Poetry for the People

Poetry for the People
▪ 1999

      Anyone who believed in 1998 that American poetry had perished or was clinging to life only among a small group of academics writing inaccessible verse for themselves alone might have been surprised by recent trends. Poetry as an art form was showing renewed vitality and was being celebrated by the people. Libraries, bookstores, and coffeehouses were holding poetry readings; people were flocking to see performance poets and join "poetry slams"; and there was poetry on the radio, on the Web, on city buses and subways, and even on refrigerator doors.

      Poetry readings (usually dated to the historic 1955 event at San Francisco's Six Gallery, where Allen Ginsberg introduced his Howl) gradually became commonplace at bookstores—independents and large chains alike—eager to attract customers. Performance poetry—as much drama as literature—developed from more traditional readings and might have influenced rap music. The poetry slam, a competition between performance poets before an audience, was born in Chicago in the 1980s and spread rapidly. A slam circuit and an annual National Poetry Slam later came into existence.
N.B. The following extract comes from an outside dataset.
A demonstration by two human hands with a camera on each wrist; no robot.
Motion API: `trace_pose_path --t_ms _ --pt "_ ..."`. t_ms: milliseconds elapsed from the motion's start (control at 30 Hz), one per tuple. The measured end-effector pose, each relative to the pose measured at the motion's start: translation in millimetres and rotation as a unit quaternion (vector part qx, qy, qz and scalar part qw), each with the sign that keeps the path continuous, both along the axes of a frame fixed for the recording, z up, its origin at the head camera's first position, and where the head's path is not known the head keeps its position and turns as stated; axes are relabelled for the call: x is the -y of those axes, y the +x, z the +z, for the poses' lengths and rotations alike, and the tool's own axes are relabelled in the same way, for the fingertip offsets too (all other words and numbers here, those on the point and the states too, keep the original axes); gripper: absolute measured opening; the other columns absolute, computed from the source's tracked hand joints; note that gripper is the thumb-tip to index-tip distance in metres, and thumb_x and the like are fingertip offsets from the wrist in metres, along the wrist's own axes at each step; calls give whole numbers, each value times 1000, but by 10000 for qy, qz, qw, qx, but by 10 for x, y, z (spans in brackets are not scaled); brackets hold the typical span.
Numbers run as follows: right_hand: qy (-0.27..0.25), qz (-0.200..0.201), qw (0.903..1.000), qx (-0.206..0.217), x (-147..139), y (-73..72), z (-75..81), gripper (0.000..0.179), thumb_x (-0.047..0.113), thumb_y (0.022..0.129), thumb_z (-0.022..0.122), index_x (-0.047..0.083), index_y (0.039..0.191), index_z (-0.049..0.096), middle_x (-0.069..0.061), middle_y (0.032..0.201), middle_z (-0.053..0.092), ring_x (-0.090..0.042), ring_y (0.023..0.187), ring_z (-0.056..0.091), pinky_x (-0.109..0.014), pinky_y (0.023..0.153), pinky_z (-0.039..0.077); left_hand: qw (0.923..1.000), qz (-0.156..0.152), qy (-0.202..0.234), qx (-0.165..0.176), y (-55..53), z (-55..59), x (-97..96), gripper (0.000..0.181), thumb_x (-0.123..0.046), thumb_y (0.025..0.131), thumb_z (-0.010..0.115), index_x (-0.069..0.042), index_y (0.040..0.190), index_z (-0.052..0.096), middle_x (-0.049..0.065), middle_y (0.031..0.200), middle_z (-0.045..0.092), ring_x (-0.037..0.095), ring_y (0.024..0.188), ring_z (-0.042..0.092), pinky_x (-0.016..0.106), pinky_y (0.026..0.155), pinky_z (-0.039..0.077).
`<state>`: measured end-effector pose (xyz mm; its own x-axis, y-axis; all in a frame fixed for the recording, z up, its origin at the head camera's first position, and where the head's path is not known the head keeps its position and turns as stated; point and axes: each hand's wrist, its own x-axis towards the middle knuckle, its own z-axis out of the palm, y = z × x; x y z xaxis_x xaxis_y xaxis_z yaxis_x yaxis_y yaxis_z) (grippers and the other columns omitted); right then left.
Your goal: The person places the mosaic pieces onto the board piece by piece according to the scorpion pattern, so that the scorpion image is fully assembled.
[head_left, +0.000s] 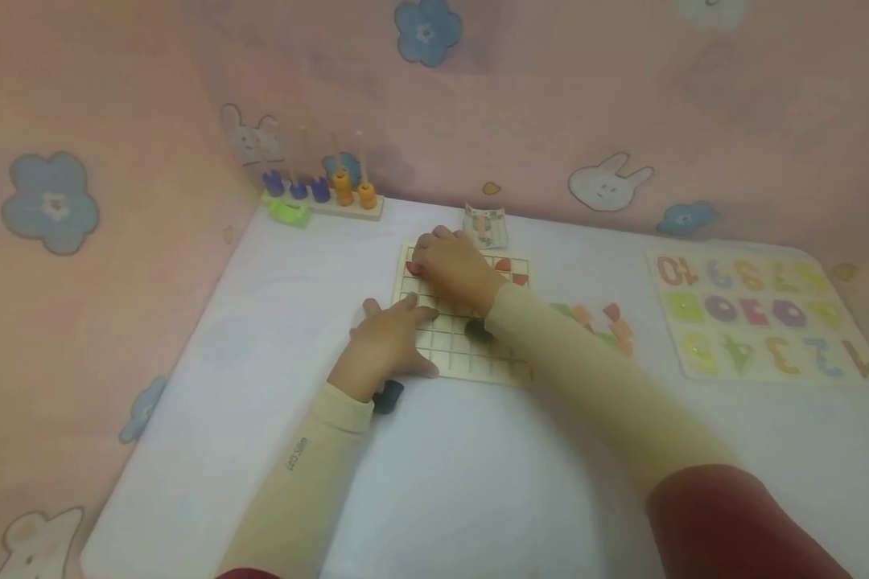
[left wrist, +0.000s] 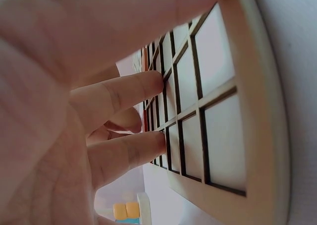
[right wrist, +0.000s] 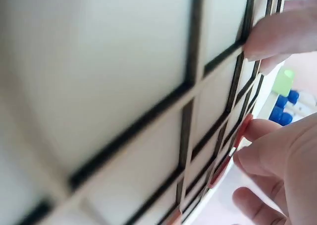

At the Arkansas Poetry Slam in November 1997, judged by Beat poet Gary Snyder and members of the audience, the first-prize winner, Daniel Roop, walked away with $1,000. Poets of the calibre of Ntozake Shange, Jimmy Santiago Baca, and Sherman Alexie crossed words in June at the Taos (N.M.) Poetry Circus.

      Small journals and chapbooks, often self-published, had long been the staple of poetry publishing. Samples of such publications from 1960 to 1980 were on exhibit in July at the New York Public Library. Impetus to this movement came in the 1980s and '90s with the advent of desktop publishing. Small poetry journals also swiftly made the transition to electronic media, and " 'zines" and discussion groups proliferated on the World Wide Web (for example, Poetry Daily at http://www.poems.com/, Gravity at http://www.newtonsbaby.com/gravity/, or Agnieszka's Dowry at http://www.enteract.com/Poetry for the Peopleasgp/agnieszka.html).

      Poetry could be heard on National Public Radio, where popular radio-show personality Garrison Keillor served as host of a short feature called "The Writer's Almanac." In 1993 kitchens across the U.S. became workshops for do-it-yourself poets when Dave Kapell introduced the Magnetic Poetry Kit, words on individual refrigerator magnets that could be arranged into poems. Magnetic Poetry proved enormously popular for adults and children, and sales reached $6 million in 1997. In addition, the company erected "Mag Po" walls in public spaces in about 15 cities nationwide.

      Institutions joined in the fun too. In 1996 the American Academy of American Poets designated April as National Poetry Month. In April 1998 U.S. Poet Laureate Robert Pinsky launched his widely publicized Favorite Poem Project, in which he invited people to send in a poem that had particular significance for them. Response was overwhelming, and at the end of the year 1,000 of the participants were chosen to read their choices for an audiotape archive.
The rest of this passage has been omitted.